• [Task brief] Copy out the listing beneath, missing nothing.

(Data shown begins)

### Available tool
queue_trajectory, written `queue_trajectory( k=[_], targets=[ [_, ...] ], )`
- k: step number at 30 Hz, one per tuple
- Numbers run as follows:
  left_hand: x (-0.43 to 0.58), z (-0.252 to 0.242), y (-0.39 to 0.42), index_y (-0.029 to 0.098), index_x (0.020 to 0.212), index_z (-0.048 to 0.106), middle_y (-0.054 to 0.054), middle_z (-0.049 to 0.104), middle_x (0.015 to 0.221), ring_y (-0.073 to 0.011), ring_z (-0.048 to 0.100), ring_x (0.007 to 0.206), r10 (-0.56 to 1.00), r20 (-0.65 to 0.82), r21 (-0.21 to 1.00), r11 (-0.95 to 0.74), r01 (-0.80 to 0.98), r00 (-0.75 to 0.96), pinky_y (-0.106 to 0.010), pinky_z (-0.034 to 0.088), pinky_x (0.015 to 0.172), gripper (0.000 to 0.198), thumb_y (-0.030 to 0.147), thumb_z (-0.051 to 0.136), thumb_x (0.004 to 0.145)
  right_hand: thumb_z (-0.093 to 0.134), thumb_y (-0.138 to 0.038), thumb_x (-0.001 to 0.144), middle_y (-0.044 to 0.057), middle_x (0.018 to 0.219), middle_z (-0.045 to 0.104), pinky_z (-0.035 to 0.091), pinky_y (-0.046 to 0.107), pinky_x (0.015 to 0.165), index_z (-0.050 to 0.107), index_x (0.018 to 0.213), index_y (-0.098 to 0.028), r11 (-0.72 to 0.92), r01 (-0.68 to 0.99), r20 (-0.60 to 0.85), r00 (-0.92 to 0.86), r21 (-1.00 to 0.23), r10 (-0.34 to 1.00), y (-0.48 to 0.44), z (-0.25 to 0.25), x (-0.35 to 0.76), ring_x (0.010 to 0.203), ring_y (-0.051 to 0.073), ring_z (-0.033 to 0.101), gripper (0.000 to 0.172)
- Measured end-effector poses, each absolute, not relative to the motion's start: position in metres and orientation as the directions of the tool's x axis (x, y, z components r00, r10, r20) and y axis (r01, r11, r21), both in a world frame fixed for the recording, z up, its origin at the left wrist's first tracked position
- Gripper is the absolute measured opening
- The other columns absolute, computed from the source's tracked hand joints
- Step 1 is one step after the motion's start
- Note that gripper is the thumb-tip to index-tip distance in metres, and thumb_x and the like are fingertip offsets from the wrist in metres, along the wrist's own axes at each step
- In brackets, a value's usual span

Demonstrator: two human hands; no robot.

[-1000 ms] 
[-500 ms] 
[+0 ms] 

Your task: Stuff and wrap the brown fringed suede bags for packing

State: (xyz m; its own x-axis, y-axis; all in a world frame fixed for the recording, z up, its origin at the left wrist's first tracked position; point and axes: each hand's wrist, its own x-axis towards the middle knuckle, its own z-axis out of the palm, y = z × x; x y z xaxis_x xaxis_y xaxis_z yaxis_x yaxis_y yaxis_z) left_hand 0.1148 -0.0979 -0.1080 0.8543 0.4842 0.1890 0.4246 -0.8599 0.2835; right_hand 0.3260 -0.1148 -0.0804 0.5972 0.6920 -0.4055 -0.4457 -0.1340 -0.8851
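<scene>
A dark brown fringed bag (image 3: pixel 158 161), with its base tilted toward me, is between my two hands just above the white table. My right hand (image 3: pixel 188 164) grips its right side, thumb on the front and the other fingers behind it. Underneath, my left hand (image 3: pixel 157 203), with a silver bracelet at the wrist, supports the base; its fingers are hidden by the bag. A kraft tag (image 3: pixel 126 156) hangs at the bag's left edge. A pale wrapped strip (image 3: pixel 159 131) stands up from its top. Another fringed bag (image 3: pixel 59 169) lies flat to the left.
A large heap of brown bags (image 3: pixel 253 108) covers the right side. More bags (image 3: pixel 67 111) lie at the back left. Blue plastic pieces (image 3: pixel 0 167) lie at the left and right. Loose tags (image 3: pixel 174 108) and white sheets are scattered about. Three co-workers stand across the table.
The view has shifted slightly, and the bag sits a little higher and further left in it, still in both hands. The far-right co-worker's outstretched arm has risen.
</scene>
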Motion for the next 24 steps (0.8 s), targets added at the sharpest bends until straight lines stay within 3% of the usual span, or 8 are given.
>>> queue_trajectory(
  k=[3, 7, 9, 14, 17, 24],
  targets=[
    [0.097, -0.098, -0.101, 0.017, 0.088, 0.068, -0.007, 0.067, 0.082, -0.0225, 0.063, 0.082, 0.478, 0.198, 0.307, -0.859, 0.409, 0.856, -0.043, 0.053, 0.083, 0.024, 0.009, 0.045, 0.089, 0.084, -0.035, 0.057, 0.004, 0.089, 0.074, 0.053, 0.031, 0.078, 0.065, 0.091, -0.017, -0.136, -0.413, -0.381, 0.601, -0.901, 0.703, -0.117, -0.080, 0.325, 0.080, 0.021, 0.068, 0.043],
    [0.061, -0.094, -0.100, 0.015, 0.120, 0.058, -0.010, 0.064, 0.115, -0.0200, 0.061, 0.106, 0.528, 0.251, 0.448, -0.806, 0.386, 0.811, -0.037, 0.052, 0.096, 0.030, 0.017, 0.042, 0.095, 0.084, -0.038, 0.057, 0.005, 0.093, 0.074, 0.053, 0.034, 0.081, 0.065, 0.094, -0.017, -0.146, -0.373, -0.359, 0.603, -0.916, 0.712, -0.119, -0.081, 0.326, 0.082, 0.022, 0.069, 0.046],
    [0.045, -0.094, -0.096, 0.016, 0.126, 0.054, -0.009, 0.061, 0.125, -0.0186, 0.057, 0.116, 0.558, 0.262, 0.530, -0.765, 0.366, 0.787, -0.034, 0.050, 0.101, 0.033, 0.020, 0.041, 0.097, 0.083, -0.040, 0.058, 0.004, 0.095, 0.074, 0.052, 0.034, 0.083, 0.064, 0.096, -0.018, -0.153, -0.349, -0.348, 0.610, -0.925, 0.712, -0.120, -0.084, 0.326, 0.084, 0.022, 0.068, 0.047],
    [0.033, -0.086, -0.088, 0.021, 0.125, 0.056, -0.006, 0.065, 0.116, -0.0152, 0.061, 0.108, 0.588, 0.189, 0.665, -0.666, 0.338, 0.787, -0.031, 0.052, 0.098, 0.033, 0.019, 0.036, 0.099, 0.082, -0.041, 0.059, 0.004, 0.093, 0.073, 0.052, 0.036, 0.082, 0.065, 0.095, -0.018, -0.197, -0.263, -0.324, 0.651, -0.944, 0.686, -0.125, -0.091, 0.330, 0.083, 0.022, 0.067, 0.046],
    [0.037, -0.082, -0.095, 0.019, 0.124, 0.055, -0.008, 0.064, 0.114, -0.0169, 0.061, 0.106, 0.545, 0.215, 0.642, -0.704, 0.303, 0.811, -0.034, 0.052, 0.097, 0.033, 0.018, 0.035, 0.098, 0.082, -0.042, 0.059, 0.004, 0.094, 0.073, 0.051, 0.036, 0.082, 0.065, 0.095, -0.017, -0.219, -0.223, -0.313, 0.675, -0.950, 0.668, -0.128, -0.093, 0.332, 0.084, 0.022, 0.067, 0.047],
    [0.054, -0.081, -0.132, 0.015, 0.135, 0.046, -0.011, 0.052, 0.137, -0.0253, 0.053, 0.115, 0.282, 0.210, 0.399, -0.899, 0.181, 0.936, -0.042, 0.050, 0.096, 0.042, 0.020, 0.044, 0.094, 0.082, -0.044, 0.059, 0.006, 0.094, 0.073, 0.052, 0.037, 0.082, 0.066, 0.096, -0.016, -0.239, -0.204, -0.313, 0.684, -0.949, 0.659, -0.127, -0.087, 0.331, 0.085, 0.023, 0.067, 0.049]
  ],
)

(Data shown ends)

• [The completed task]
### Available tool
queue_trajectory, written `queue_trajectory( k=[_], targets=[ [_, ...] ], )`
- k: step number at 30 Hz, one per tuple
- Numbers run as follows:
  left_hand: x (-0.43 to 0.58), z (-0.252 to 0.242), y (-0.39 to 0.42), index_y (-0.029 to 0.098), index_x (0.020 to 0.212), index_z (-0.048 to 0.106), middle_y (-0.054 to 0.054), middle_z (-0.049 to 0.104), middle_x (0.015 to 0.221), ring_y (-0.073 to 0.011), ring_z (-0.048 to 0.100), ring_x (0.007 to 0.206), r10 (-0.56 to 1.00), r20 (-0.65 to 0.82), r21 (-0.21 to 1.00), r11 (-0.95 to 0.74), r01 (-0.80 to 0.98), r00 (-0.75 to 0.96), pinky_y (-0.106 to 0.010), pinky_z (-0.034 to 0.088), pinky_x (0.015 to 0.172), gripper (0.000 to 0.198), thumb_y (-0.030 to 0.147), thumb_z (-0.051 to 0.136), thumb_x (0.004 to 0.145)
  right_hand: thumb_z (-0.093 to 0.134), thumb_y (-0.138 to 0.038), thumb_x (-0.001 to 0.144), middle_y (-0.044 to 0.057), middle_x (0.018 to 0.219), middle_z (-0.045 to 0.104), pinky_z (-0.035 to 0.091), pinky_y (-0.046 to 0.107), pinky_x (0.015 to 0.165), index_z (-0.050 to 0.107), index_x (0.018 to 0.213), index_y (-0.098 to 0.028), r11 (-0.72 to 0.92), r01 (-0.68 to 0.99), r20 (-0.60 to 0.85), r00 (-0.92 to 0.86), r21 (-1.00 to 0.23), r10 (-0.34 to 1.00), y (-0.48 to 0.44), z (-0.25 to 0.25), x (-0.35 to 0.76), ring_x (0.010 to 0.203), ring_y (-0.051 to 0.073), ring_z (-0.033 to 0.101), gripper (0.000 to 0.172)
- Measured end-effector poses, each absolute, not relative to the motion's start: position in metres and orientation as the directions of the tool's x axis (x, y, z components r00, r10, r20) and y axis (r01, r11, r21), both in a world frame fixed for the recording, z up, its origin at the left wrist's first tracked position
- Gripper is the absolute measured opening
- The other columns absolute, computed from the source's tracked hand joints
- Step 1 is one step after the motion's start
- Note that gripper is the thumb-tip to index-tip distance in metres, and thumb_x and the like are fingertip offsets from the wrist in metres, along the wrist's own axes at each step
- In brackets, a value's usual span

Demonstrator: two human hands; no robot.

[-1000 ms] 
[-500 ms] 
[+0 ms] 

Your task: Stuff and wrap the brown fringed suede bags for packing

State: (xyz m; its own x-axis, y-axis; all in a world frame fixed for the recording, z up, its origin at the left wrist's first tracked position; point and axes: each hand's wrist, its own x-axis towards the middle knuckle, its own z-axis out of the palm, y = z × x; x y z xaxis_x xaxis_y xaxis_z yaxis_x yaxis_y yaxis_z) left_hand 0.1148 -0.0979 -0.1080 0.8543 0.4842 0.1890 0.4246 -0.8599 0.2835; right_hand 0.3260 -0.1148 -0.0804 0.5972 0.6920 -0.4055 -0.4457 -0.1340 -0.8851
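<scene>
A dark brown fringed bag (image 3: pixel 158 161), with its base tilted toward me, is between my two hands just above the white table. My right hand (image 3: pixel 188 164) grips its right side, thumb on the front and the other fingers behind it. Underneath, my left hand (image 3: pixel 157 203), with a silver bracelet at the wrist, supports the base; its fingers are hidden by the bag. A kraft tag (image 3: pixel 126 156) hangs at the bag's left edge. A pale wrapped strip (image 3: pixel 159 131) stands up from its top. Another fringed bag (image 3: pixel 59 169) lies flat to the left.
A large heap of brown bags (image 3: pixel 253 108) covers the right side. More bags (image 3: pixel 67 111) lie at the back left. Blue plastic pieces (image 3: pixel 0 167) lie at the left and right. Loose tags (image 3: pixel 174 108) and white sheets are scattered about. Three co-workers stand across the table.
The view has shifted slightly, and the bag sits a little higher and further left in it, still in both hands. The far-right co-worker's outstretched arm has risen.
</scene>
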Motion for the next 24 steps (0.8 s), targets added at the sharpest bends until straight lines stay within 3% of the usual span, or 8 are given.
>>> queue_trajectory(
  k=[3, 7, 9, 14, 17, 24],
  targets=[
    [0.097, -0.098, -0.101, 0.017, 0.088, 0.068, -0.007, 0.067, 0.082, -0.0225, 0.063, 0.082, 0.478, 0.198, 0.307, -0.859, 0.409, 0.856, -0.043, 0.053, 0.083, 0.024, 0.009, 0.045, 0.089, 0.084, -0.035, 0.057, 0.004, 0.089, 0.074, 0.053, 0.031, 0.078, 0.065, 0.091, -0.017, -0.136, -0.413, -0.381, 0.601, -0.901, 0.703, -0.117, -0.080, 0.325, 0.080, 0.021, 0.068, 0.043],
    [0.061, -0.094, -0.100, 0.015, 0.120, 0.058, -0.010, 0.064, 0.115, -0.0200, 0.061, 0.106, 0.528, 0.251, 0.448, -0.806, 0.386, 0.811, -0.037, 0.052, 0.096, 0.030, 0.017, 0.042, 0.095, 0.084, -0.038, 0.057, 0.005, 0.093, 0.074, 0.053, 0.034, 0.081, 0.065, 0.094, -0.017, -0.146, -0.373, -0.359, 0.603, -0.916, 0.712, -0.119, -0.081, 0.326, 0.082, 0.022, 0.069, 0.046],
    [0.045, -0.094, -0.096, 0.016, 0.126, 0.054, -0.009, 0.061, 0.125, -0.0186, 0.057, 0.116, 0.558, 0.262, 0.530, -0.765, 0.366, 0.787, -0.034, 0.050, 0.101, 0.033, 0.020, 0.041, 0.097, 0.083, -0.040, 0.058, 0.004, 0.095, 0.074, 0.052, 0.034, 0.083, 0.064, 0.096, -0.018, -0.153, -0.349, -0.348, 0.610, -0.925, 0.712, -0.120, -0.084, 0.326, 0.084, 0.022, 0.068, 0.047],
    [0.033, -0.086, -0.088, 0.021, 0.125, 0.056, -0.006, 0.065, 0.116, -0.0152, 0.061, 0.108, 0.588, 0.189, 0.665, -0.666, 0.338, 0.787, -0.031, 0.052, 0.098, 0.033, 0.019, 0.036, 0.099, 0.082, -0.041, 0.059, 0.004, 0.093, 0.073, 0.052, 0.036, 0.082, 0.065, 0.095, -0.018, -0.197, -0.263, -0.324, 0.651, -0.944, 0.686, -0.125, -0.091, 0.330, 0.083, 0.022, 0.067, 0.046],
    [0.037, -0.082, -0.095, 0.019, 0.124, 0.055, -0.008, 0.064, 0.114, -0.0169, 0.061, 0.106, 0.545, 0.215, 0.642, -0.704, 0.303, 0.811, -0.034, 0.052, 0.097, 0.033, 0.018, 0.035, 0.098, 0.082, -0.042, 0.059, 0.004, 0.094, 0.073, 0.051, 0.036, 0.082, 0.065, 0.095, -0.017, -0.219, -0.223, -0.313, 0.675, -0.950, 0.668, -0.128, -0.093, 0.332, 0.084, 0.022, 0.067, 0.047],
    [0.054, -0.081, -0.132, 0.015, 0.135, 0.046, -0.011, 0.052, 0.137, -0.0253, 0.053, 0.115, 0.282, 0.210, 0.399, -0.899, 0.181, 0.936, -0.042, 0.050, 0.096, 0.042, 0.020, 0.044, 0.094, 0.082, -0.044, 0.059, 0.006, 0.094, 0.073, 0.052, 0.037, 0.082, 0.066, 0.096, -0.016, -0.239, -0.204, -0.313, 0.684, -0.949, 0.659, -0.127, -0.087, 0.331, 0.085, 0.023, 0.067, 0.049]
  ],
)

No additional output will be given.